Cinacalcet HCl reduces hypercalcemia in primary hyperparathyroidism across a wide spectrum of disease severity.

CONTEXT: Primary hyperparathyroidism (PHPT) is characterized by elevated serum calcium (Ca) and increased PTH concentrations. OBJECTIVE: The objective of the investigation was to establish the efficacy of cinacalcet in reducing serum Ca in patients with PHPT across a wide spectrum of disease severity. DESIGN AND SETTING: The study was a pooled analysis of data from three multicenter clinical trials of cinacalcet in PHPT. PATIENTS: Patients were grouped into three disease categories for analysis based on the following: 1) history of failed parathyroidectomy (n = 29); 2) meeting one or more criteria for parathyroidectomy but without prior surgery (n = 37); and 3) mild asymptomatic PHPT without meeting criteria for either above category (n = 15). INTERVENTION: The intervention in this study was treatment with cinacalcet for up to 4.5 yr. OUTCOMES: Measurements in the study included serum Ca, PTH, phosphate, and bone-specific alkaline phosphatase, and areal bone mineral density (aBMD). Vital signs, safety biochemical and hematological indices, and adverse events were monitored throughout the study period. RESULTS: The extent of cinacalcet-induced serum Ca reduction, proportion of patients achieving normal serum Ca (≤10.3 mg/dl), reduction in serum PTH, and increase in serum phosphate were similar across all three categories. Except for decreased aBMD at the total femur indicated for parathyroidectomy group at 1 yr, no significant changes in aBMD occurred. The efficacy of cinacalcet was maintained for up to 4.5 yr of follow-up. AEs were mild and similar across the three categories. CONCLUSIONS: Cinacalcet is equally effective in the medical management of PHPT patients across a broad spectrum of disease severity, and overall cinacalcet is well tolerated.

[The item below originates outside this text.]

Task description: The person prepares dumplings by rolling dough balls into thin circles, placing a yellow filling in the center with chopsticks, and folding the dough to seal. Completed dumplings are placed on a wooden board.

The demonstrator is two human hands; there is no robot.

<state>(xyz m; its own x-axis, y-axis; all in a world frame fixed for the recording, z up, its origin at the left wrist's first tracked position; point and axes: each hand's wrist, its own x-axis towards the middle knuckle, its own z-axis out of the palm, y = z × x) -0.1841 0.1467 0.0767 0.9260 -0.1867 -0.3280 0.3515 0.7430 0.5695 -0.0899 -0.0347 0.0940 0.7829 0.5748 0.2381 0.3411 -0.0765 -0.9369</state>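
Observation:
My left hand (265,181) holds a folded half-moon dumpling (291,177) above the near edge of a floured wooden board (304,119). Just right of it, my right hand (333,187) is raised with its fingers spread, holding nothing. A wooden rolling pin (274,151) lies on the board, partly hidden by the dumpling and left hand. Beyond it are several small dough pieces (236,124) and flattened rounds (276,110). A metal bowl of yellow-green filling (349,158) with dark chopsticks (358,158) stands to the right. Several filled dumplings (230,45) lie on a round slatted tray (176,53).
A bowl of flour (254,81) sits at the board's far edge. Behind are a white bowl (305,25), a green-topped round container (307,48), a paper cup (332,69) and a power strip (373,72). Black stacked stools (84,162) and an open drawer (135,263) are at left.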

Cinacalcet treatment of primary hyperparathyroidism: biochemical and bone densitometric outcomes in a five-year study.

CONTEXT: Primary hyperparathyroidism (PHPT) is characterized by chronically elevated serum calcium and inappropriately normal or increased PTH. OBJECTIVE: Our objective was to evaluate long-term tolerability, safety, and efficacy of cinacalcet in PHPT patients. DESIGN AND SETTING: A 4.5-yr open-label extension study was conducted at 14 study centers in the United States. PATIENTS OR OTHER PARTICIPANTS: Forty-five subjects with PHPT from a double-blind, placebo-controlled, 1-yr trial were continued into this study. INTERVENTIONS: After the parent study, all subjects were treated with 30 mg cinacalcet twice daily, increasing to 50 mg twice daily during the 12-wk titration if serum calcium levels were 10.3 mg/dl or higher and then maintained on cinacalcet for up to 4.5 yr. MAIN OUTCOME MEASURES: Assessments included serum calcium, PTH, phosphate and alkaline phosphatase, and areal bone mineral density (aBMD). Vital signs, safety chemistries and hematology, and adverse events were monitored throughout. RESULTS: Compared with baseline, cinacalcet treatment improved biochemical measures of PHPT including reducing serum calcium and PTH and increasing serum phosphate with slight increases in alkaline phosphatase. No changes in z-scores of aBMD at spine, hip, or wrist were seen with annual percent changes, consistent with reports for untreated postmenopausal women or PHPT patients. Safety biochemistries remained normal, and adverse events (most commonly arthralgia, myalgia, diarrhea, respiratory infection, and nausea) were mild to moderate in severity. CONCLUSIONS: Treatment of PHPT patients with cinacalcet for up to 5.5 yr maintained normocalcemia, reduced plasma PTH, increased serum phosphate and alkaline phosphatase with no significant effects on aBMD, and was well tolerated.